Hey everybody, it's Night the Cat here with Geek Wednesday. My human thinks he might have finally found a job with—get this—a credit card company. Well, if you knew this guy like I do, you'd be laughing too.
Anyway, now that it looks like the tuna will be rolling in as usual here, let me show you my new Zuna. Heh, heh, had you fooled there for a second, didn't I? Well, if you're nuts (and if you're a human, you are) or just like to have the latest thing, they're $250 for 30GB—exact same price as the iPod, wouldn't you know. Microsoft, they're sooo creative.
So let's move on to the big geek questions of the week. What happened to the Diebold voting machine fix that we've been warning you about here? Well, one theory is that the GOP took a dive. Or it could be that these guys are so incompetent that they can't even cheat correctly. Or maybe they rigged the boxes to swing an average of five per cent and they lost most of their races by more than that.
My theory is that the machines rebelled. Hey, you've seen it happen; and as our buddy Nearly Redmond Nick has said, "sometimes I swear these machines have souls." But not this kind of soul.
Speaking of soul, here's the Woz reminiscing about the early days of Apple and PC's.
Even today, a week before the formal release of the candy-coated anti-operating system, there are still a few geeks out there who can make some elegant hardware and software. If you've got a Mac, check out The Omni Group. There's nothing these people do that isn't cool. The OmniWeb browser is like a blueblood Firefox; it delivers web pages with blazing speed and a cool grace. Here's a screen capture. The browser's now on sale for ten bucks, and it's worth every penny and more. If you've got a Mac, you won't regret having OmniWeb in your dock.
While you're there, check out their other stuff, especially Omnigraffle, which has all the features and functions of Visio but with a fun, user-friendly whiteboard interface; and OmniOutliner, which is an essential tool for writers, artists, and organizers. We got the Productivity Bundle here, which includes all of the above plus their Disksweeper utility. It's another great reason for using a Mac: the third-party stuff is just more creative, more useful, more fun, and in the end, cheaper, than Windoze garbage.
Don't have a Mac yet? Think they're too expensive? Wait till you see what you'll have to spend on hardware to run Vista (which could explain why Dell gobbled up Alienware). But there's lots of cool new features to it, like the "black screen of near-death" which the C-Net reviewers talked about (link above). After you're done looking at those wonderful new things from the anti-OS, check out this video. Then remember that for $600 you can get a kickass desktop machine that sports an Intel Core Duo processor and an operating system that really works (keep an eye out—the Core Duo 2's may be coming to the Mac Mini very soon).
Or you can go out on Black Friday and get a $99 laptop with a lame Celeron processor and a world of future headaches and expense. Your choice. See ya, humans.
Well done, puss. The tuna's in the bowl and black's my favorite color. I've been thinking about what to tell people at the office as I prepare to leave after 3 years. Being a psychotherapist, I suppose it's natural to think foremost of the dysfunctional characters who inhabit the top positions there, and what they need to know in order to round off their sharp edges and recover some natural sense of humanity. Here are some notes I made for a message to the CIO:
Act from your center. Tolerate mistakes—those of others, but especially your own. Build consensus by example. Accord with yourself first, and others will effortlessly find common ground beside you.

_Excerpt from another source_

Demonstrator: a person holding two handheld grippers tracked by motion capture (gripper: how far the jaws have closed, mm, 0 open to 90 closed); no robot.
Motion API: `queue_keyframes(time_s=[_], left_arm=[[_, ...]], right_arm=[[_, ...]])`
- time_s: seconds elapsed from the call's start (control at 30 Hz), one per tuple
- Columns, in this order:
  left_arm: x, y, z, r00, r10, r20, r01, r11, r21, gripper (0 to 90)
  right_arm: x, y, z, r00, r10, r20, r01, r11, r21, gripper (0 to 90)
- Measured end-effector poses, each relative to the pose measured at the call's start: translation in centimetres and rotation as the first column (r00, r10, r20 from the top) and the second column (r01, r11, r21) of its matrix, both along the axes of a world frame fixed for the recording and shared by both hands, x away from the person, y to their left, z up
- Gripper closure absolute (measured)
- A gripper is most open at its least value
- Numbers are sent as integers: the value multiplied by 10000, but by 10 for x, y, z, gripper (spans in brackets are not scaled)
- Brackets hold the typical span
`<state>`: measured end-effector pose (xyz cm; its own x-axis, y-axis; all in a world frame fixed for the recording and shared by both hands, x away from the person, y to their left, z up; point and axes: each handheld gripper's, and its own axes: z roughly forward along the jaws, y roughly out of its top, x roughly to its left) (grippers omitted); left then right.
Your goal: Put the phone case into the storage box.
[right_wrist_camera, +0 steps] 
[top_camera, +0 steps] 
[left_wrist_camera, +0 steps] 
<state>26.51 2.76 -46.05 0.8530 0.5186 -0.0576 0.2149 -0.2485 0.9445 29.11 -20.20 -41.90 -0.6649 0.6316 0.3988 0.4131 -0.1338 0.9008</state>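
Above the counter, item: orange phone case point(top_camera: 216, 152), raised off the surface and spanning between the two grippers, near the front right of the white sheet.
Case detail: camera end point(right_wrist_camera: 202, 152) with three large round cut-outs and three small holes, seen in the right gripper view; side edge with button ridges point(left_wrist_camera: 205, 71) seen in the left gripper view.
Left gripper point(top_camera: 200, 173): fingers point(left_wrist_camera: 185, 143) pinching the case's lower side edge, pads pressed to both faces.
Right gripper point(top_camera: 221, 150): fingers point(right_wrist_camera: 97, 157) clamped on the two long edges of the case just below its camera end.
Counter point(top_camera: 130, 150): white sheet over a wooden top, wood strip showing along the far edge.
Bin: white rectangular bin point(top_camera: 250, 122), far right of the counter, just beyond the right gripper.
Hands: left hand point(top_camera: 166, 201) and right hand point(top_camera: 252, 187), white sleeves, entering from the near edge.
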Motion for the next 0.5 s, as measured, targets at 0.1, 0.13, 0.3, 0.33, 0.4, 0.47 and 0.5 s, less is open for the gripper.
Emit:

Remember that technology is made by and for humans; robots are still the stuff of science fiction movies and search algorithms. Zero and One do not write the code; people do. Remind your colleagues of this, and especially, keep reminding yourself.
Above all, nurture humility. There is no quality so necessary, or so absent, among corporate executives today. But in order to nurture humility, you must first learn to recognize it—that is, to feel it within you. It is the affirmation of the individual in the context of the universal. It is the self-realization that finds its worth through a perspective on the whole; but it is never self-abasement.
I can only imagine how far you feel from it now, absorbed as you are in fear, hatred, paranoia, and aggrandizement. But none of us is ever far from humility. In a single moment's effort; with the instant it takes to demolish the black wall you've erected between your heart and its Source; in the second needed to call clearly through the cloud of ego for the help you need from the invisible realm—the great delusion is penetrated and humility is, in that moment, achieved.
When you find that moment within yourself, you will also discover the natural qualities of leadership that you have always thought are distant and separate from you. Learn to guide yourself, and you will become a leader to others.